Effective 9 August 2021, legacy email clients and services that do not support 2-Factor Authentication (2FA/Duo) no longer function to send or retrieve UC Merced email.
Why is this happening?
OIT continues to observe an increase in attacks due to the use of email services and protocols that do not support modern authentication methods and 2FA. These legacy services and protocols increase the risk of account compromise and data exposure, especially related to PII (Personally Identifiable Information) stored in mailboxes. Additionally, these services and protocols are increasingly used to launch internal phishing attacks against other UC Merced accounts, bypassing important security controls and raising the overall risk profile of the university. Microsoft has announced plans to disable legacy authentication protocols in the coming months; OIT is accelerating this change because of emergent security concerns. To address these risks and improve our general information security posture, OIT has turned off legacy authentication as of August 9th 2021.
How will this affect me?
If you previously used a legacy email client or third-party email service that does not support modern authentication methods and 2FA (see examples below) they will no longer be able to authenticate to the UC Merced email service after August 9, 2021. If you previously forwarded and responded to your UC Merced email address from a third-party email service such as Gmail, you will no longer be able to send email from the Gmail account that impersonates your @ucmerced.edu address. To send mail from your UC Merced email address after August 9, you will need to use an email client that supports modern authentication and 2FA. Mail sent TO your UC Merced email address will continue to be forwarded to Gmail per the forwarding rules you have established.

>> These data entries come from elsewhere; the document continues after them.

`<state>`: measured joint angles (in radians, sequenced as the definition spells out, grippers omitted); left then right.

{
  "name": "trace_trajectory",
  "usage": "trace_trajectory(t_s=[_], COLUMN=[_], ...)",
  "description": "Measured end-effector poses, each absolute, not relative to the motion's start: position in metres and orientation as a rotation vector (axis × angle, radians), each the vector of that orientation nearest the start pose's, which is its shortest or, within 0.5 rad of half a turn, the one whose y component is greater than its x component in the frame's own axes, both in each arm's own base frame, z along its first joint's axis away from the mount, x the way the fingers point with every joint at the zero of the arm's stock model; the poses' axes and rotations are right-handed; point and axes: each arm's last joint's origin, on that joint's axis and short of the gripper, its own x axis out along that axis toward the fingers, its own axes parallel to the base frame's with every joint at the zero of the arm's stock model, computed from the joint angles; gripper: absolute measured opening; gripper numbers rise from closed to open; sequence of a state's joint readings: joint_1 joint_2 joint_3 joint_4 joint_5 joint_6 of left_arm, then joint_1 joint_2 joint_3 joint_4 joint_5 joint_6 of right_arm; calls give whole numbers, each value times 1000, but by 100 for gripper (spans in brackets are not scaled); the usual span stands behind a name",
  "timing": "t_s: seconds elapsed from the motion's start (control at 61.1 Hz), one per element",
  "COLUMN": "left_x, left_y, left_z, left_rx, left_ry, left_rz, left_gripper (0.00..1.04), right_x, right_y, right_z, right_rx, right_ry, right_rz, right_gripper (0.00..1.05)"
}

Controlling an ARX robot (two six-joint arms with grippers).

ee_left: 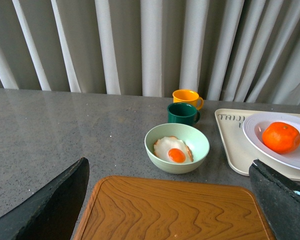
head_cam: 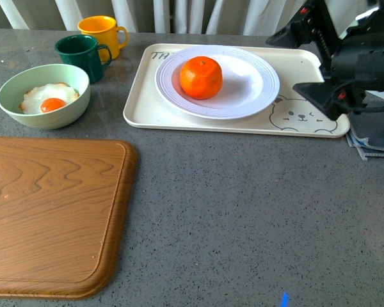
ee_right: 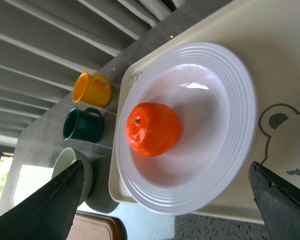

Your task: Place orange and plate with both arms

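The orange (head_cam: 201,77) sits in the white ridged plate (head_cam: 249,86), left of its middle. The plate rests on the cream bear-printed tray (head_cam: 297,61) at the back of the grey table. My right gripper (head_cam: 283,62) is open and empty, hovering at the tray's right end, apart from the plate. In the right wrist view its open gripper (ee_right: 165,167) frames the plate (ee_right: 230,100) and the orange (ee_right: 153,128). My left gripper (ee_left: 167,167) is open and empty above the wooden board; its view shows the orange (ee_left: 281,137) and the plate (ee_left: 255,127) far off. The left arm is out of the front view.
A wooden cutting board (head_cam: 51,211) lies at front left. A pale green bowl (head_cam: 13,80) with a fried egg stands behind it. A dark green mug (head_cam: 82,56) and a yellow mug (head_cam: 99,32) stand further back. A grey cloth (head_cam: 374,144) lies right of the tray.
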<state>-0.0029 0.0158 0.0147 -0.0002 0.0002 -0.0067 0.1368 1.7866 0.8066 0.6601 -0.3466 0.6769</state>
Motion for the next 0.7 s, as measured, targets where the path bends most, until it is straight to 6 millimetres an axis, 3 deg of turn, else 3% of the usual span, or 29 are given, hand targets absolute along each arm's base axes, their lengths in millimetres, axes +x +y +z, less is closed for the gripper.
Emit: trace_trajectory(t_s=[0.082, 0.164, 0.229, 0.36, 0.54, 0.704], left_x=[98, 98, 98, 98, 98, 98], left_y=[0, 0, 0, 0, 0, 0], left_z=[167, 167, 167, 167, 167, 167], left_rx=[-7, -7, -7, -7, -7, -7], left_ry=[1, 1, 1, 1, 1, 1], left_rz=[-3, -3, -3, -3, -3, -3], left_gripper=[96, 96, 96, 96, 96, 96], right_x=[325, 298, 282, 242, 215, 195], right_y=[54, 45, 37, 23, 15, 7], right_z=[177, 191, 195, 179, 176, 169], right_rx=[608, 336, 211, 42, 18, 6], right_ry=[404, 90, -6, 17, 6, 9], right_rz=[359, 149, 37, 4, 3, 22], right_gripper=[94, 79, 69, 35, 4, 2])
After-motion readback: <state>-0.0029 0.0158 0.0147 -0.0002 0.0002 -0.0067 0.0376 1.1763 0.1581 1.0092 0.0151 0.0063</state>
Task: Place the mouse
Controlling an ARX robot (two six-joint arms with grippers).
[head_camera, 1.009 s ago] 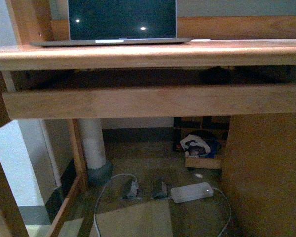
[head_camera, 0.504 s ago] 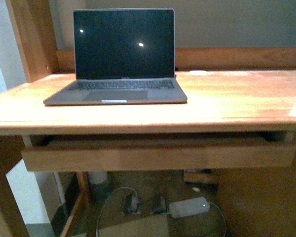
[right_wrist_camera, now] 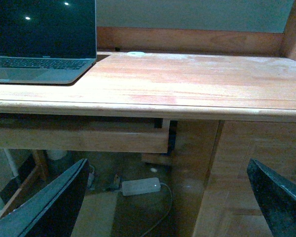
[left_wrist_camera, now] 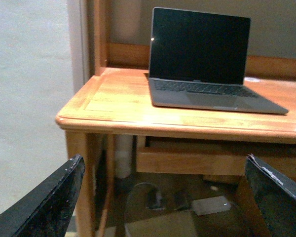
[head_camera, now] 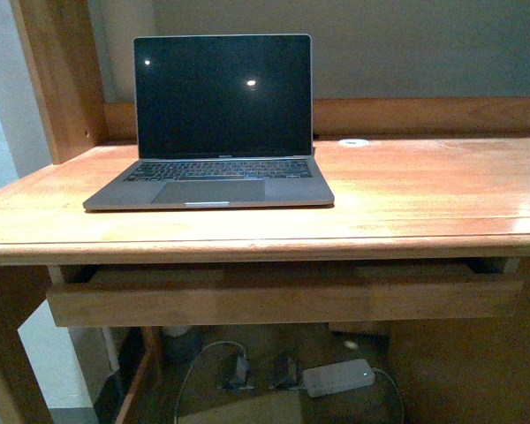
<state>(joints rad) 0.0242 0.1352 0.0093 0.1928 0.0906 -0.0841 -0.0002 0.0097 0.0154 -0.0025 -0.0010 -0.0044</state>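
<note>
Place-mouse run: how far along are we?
Done: nothing visible. The desk carries the open laptop, but no mouse shows in any view. In hand: nothing; left gripper and right gripper are open and empty, facing the desk's front edge. Left: locate, grasp and place the mouse.

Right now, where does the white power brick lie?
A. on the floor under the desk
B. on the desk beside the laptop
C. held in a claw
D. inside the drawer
A: the white power brick lies on the floor beneath the desk, not on top.
</note>
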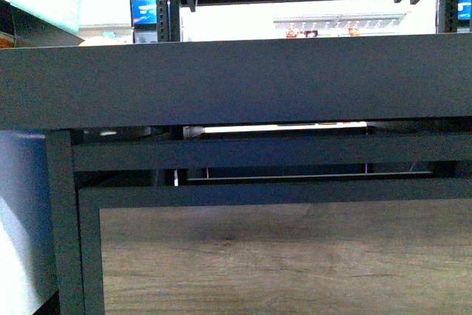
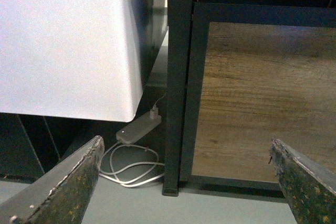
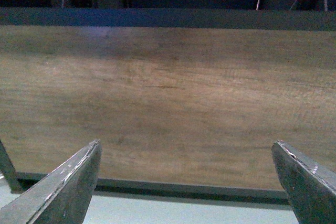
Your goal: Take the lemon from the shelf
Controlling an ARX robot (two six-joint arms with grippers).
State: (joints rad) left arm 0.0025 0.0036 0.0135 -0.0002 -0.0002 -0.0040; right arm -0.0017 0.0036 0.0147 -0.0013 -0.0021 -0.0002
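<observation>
- Front view: the shelf (image 1: 236,82) fills the frame. The front lip of one black deck runs as a wide band across the middle, with a thinner crossbar below it.
- The wood-grain panel (image 1: 295,256) takes up the lower right of that view, framed in black. A black post (image 1: 63,219) stands at the lower left.
- Only the front view looks over the deck lip. It shows a bright strip along the top of the frame, with a blue screen (image 1: 144,11) at the upper left and small, blurred reddish items at the upper right.
- Neither arm shows in the front view.
- Left wrist view: the left hand (image 2: 185,144) is spread wide with nothing between its two worn, speckled fingers (image 2: 68,187). It faces the corner post of the shelf and the wood-grain panel beside it.
- Only this view shows the floor (image 2: 131,203). A white power adapter (image 2: 137,128) and its looped white cable (image 2: 131,169) lie there just beside the foot of the post, next to a large white panel (image 2: 68,40).
- Right wrist view: the right hand (image 3: 186,144) is also spread wide and holds nothing. It faces the wood-grain panel square on, with the black frame bars of the shelf along the panel's edges.
- The lemon shows in no view, so its place cannot be told.
</observation>
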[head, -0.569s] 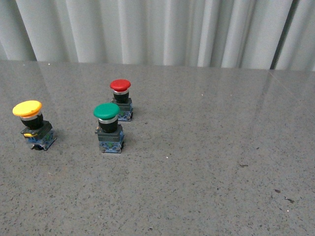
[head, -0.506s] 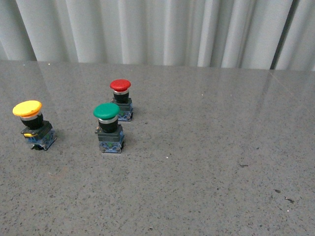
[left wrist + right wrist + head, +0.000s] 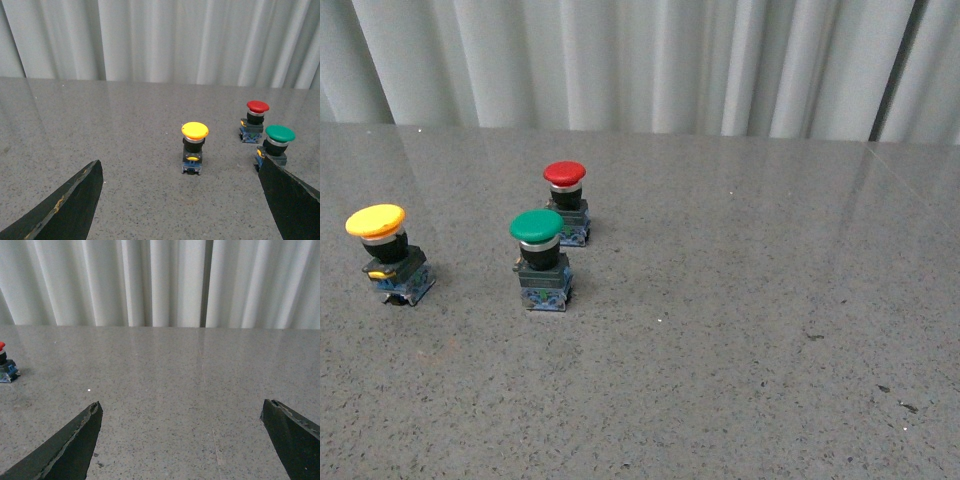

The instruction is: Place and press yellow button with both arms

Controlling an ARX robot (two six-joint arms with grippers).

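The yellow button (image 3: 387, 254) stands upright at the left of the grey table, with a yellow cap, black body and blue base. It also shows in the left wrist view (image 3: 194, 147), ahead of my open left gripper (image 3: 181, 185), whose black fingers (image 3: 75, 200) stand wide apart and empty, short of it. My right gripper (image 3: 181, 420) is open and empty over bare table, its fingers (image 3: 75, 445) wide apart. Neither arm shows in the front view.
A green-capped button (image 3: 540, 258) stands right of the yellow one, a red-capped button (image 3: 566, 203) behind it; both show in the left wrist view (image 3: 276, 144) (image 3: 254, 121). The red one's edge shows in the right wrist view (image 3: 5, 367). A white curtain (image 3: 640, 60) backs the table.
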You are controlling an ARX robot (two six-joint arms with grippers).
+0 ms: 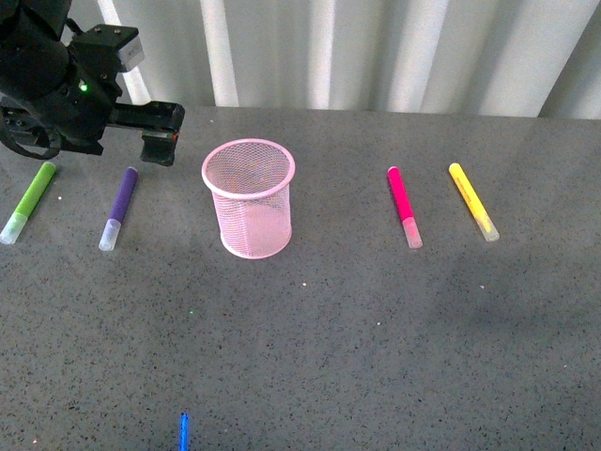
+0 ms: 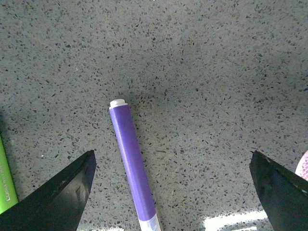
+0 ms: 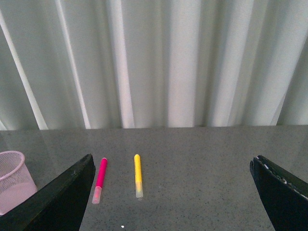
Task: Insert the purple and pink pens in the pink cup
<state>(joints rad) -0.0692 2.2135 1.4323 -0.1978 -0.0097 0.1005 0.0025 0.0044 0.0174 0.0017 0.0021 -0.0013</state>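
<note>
On the speckled grey table [image 1: 394,357] before pale curtains [image 1: 376,47], with the left gripper [image 2: 172,156] wide open and empty over the purple pen [image 1: 120,205] left of the pink cup [image 1: 254,221]: centre on the barrel, drop straight, pinch across; pink pen [image 1: 402,202] right of the cup, right gripper [image 3: 172,161] likewise open, empty

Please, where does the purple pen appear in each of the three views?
Front view: purple pen lies left of centre, left of the pink cup.
Left wrist view: lower middle, inside the open left claw.
Right wrist view: not in it.
Shared landmark: the pink cup.
</note>
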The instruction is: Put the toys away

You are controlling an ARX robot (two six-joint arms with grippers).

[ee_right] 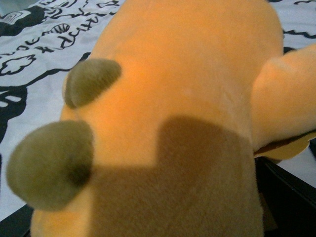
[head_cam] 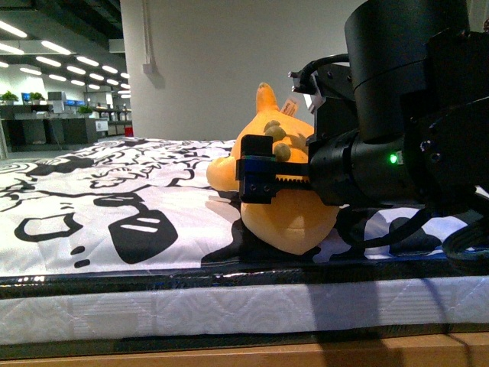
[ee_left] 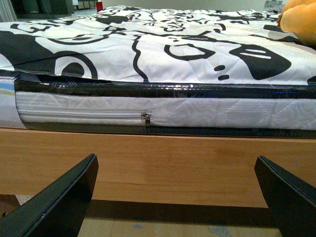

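Desk (head_cam: pixel 114 310) here is a bed: white quilted mattress (head_cam: pixel 229 306) on a light wooden frame (ee_left: pixel 163 168), side zipper visible in the left wrist view. A white sheet (head_cam: pixel 92 206) with black doodle print covers the top. One orange-yellow plush toy (head_cam: pixel 294 222) lies directly on the sheet, near the front edge, right of centre, olive bumps on its back.

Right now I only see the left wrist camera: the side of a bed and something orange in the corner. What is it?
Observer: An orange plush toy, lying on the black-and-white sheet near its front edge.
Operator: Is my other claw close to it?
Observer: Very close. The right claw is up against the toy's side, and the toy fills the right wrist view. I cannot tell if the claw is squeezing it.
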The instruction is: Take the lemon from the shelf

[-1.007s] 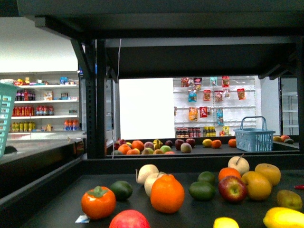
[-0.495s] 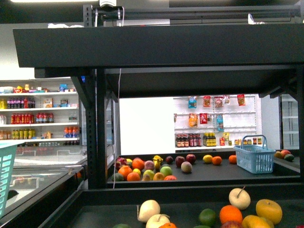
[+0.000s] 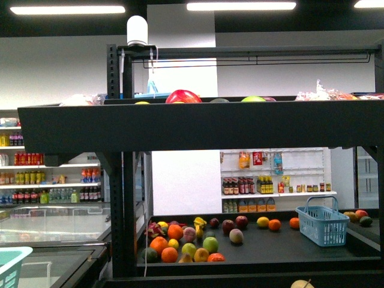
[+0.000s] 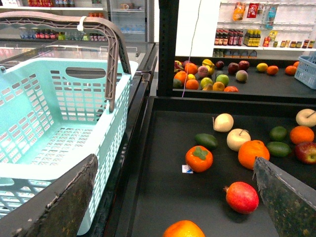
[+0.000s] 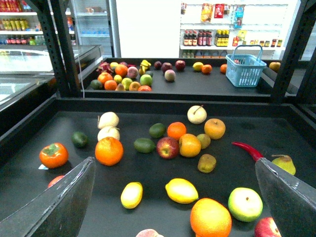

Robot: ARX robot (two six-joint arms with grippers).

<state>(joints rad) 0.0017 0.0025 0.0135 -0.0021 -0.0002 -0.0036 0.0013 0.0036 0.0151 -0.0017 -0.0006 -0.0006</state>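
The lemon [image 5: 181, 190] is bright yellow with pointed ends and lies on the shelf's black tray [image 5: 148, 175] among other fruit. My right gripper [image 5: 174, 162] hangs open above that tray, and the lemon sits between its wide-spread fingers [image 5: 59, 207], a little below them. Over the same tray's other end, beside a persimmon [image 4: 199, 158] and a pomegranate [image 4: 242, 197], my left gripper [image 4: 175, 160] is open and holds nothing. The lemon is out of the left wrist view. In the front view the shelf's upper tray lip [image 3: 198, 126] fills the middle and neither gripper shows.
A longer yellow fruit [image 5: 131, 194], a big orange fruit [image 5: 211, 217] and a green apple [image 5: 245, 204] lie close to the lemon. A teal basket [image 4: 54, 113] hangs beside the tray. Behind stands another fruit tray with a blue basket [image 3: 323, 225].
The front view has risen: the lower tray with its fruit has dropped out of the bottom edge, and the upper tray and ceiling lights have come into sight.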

Your UC Merced email account will NOT be impacted, and you will always be able to access your email via Outlook on the Web or one of the supported clients listed below.
Clients/Versions Affected by the Change
Below is a list of older email clients and versions that will no longer be able to access UC Merced email (and the recommended steps to take for each).
| Unsupported client | Replacement |
| Outlook for Windows (prior to Outlook 2013) |
Update Outlook by going to File > Office Account > Update Options > Update Now |
| Outlook for Mac 2016 and older | Update Outlook by launching Outlook then go to Help > Check for Updates |
| Apple Mail (versions macOs 10.14 Mojave and lower) | Update Mac OS Mail by clicking on the Apple icon and then App Store |
| Apple Mail app (version iOS 11 and lower) | Upgrade your phone software to the latest version of iOS OR download Outlook from the App Store |
| Android Mail App | Download the Outlook App from the Google Play Store |
| Thunderbird, versions 77.0b1 and lower | Update to the latest version of Thunderbird |
| Email clients using the POP protocol | Download one of the mail clients listed below |
| Gmail | Download one of the mail clients listed below |
Accessing Your Email
Even if your current email client or version is no longer supported, you will always be able to access your UC Merced email! Click the links below for detailed instructions on setting up/accessing your email via the following clients that OIT supports:
- Outlook app for Android
- Outlook app for iOS
- Outlook 2016 for Mac
- Outlook 2016 for Windows
- Outlook on the Web
Frequently Asked Questions
What's an email client?
Can I continue to respond to email from a third-party email account via my UCMerced credentials (Authenticated SMTP)?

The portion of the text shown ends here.